Но встретиться с друзьями по службе ему в этот день не пришлось. Когда он, надев новый костюм, взял с буфета фуражку, на подкладке которой было обозначено фиолетовой пастой: «С. Панов. Карпаты» и кем-то из шутников заставы добавлено: «Сереге-дуре жить в пограничной шкуре», прибежал сосед по улице и коллега по работе Витька Юдин.
Витька потоптался у порога, виновато улыбаясь, и с постной физиономией присел на краешек стула.
— В центр собираешься? — с сожалением спросил он.
— Угу, — без особого энтузиазма ответил Панов, знал, что без дела Витька не явится.
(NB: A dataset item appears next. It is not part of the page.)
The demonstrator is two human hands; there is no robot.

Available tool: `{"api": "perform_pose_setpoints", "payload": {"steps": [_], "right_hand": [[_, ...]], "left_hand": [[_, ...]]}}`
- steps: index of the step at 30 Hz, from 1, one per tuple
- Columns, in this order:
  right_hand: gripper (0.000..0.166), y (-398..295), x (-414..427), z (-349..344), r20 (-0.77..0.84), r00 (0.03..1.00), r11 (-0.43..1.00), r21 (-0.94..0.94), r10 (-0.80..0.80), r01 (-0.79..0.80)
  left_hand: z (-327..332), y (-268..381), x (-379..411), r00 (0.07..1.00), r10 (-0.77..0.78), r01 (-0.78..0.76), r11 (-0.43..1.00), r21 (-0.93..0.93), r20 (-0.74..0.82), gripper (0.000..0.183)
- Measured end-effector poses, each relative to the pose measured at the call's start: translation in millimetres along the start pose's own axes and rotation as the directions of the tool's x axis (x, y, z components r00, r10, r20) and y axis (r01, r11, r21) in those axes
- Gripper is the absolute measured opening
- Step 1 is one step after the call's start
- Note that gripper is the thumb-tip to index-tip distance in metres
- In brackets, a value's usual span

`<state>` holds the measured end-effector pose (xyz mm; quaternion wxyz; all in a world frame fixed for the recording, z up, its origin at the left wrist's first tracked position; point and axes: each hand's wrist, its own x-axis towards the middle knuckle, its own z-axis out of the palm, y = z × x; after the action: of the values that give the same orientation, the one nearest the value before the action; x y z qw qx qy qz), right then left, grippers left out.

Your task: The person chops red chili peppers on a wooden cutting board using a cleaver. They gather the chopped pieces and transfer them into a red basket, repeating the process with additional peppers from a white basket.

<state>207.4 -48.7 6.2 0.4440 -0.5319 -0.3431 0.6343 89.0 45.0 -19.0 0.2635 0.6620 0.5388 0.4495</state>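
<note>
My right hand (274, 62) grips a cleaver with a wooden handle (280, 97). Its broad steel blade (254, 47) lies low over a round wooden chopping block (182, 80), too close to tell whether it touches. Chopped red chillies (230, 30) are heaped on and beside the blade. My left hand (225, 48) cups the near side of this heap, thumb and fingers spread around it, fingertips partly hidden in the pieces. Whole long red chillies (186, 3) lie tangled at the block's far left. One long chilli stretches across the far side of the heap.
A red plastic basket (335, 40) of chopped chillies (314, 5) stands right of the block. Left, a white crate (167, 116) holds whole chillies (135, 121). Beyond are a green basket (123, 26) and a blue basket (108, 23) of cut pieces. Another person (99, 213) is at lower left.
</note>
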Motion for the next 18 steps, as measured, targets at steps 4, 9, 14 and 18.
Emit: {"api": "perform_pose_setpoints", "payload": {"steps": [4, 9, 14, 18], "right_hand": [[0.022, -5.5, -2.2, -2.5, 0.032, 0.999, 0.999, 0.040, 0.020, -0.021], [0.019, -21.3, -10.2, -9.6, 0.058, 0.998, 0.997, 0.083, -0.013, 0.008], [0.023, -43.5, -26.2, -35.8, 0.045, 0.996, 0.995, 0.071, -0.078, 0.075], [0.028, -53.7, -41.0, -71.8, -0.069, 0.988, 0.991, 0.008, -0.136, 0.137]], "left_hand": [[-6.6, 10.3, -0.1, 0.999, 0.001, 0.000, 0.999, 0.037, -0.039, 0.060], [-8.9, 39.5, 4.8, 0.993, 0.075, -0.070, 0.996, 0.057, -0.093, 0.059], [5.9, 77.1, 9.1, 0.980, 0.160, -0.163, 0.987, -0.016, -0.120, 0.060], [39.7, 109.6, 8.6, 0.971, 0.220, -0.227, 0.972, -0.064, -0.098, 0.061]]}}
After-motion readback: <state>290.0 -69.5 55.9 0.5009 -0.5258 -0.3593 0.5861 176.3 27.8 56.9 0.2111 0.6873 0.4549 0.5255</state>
Хоть они и жили на одной улице, особой дружбы меж ними не было. — Собираюсь.
— Да, праздник… — будто большое открытие сообщил Юдин и обыденно добавил: — А я к тебе с вызовом на завод.
— С каким вызовом? — не понял Серега.
— Там на вашей печи, понимаешь ты… плавила… этот, Маркин, в отпуск уезжает, начсмены просил тебя выйти, подменить.
— Так у меня отгул! — возмутился Серега, понимая, что этим своим возмущением ничего не изменит. — День пограничника сегодня, они что там, офонарели, что ли?! У человека праздник!
Витька поерзал на стуле, устраиваясь поудобнее, будто в цирке представление собрался смотреть.
— Ничего не знаю, я сам вон с ночной смены до дому не дойду никак.
— Радуешься? — Серега раздраженно пнул по ножке стула, на котором устроился Юдин. — Чему радуешься-то?
— Да не радуюсь я… — забеспокоился Витька. — Чего ты бесишься? Ваш Маркин во всем виноват, а ты на меня взъелся! Он думал на самолете в Москву-то, а билет не достал, взял на поезд, ну вот раньше и выезжает. А сменный тебя просил вызвать. Маркину-то еще собраться надо. Турист тоже. Второй раз за границу едет. Он в Югославии был с отдыхом, а теперь аж в Англию намылился.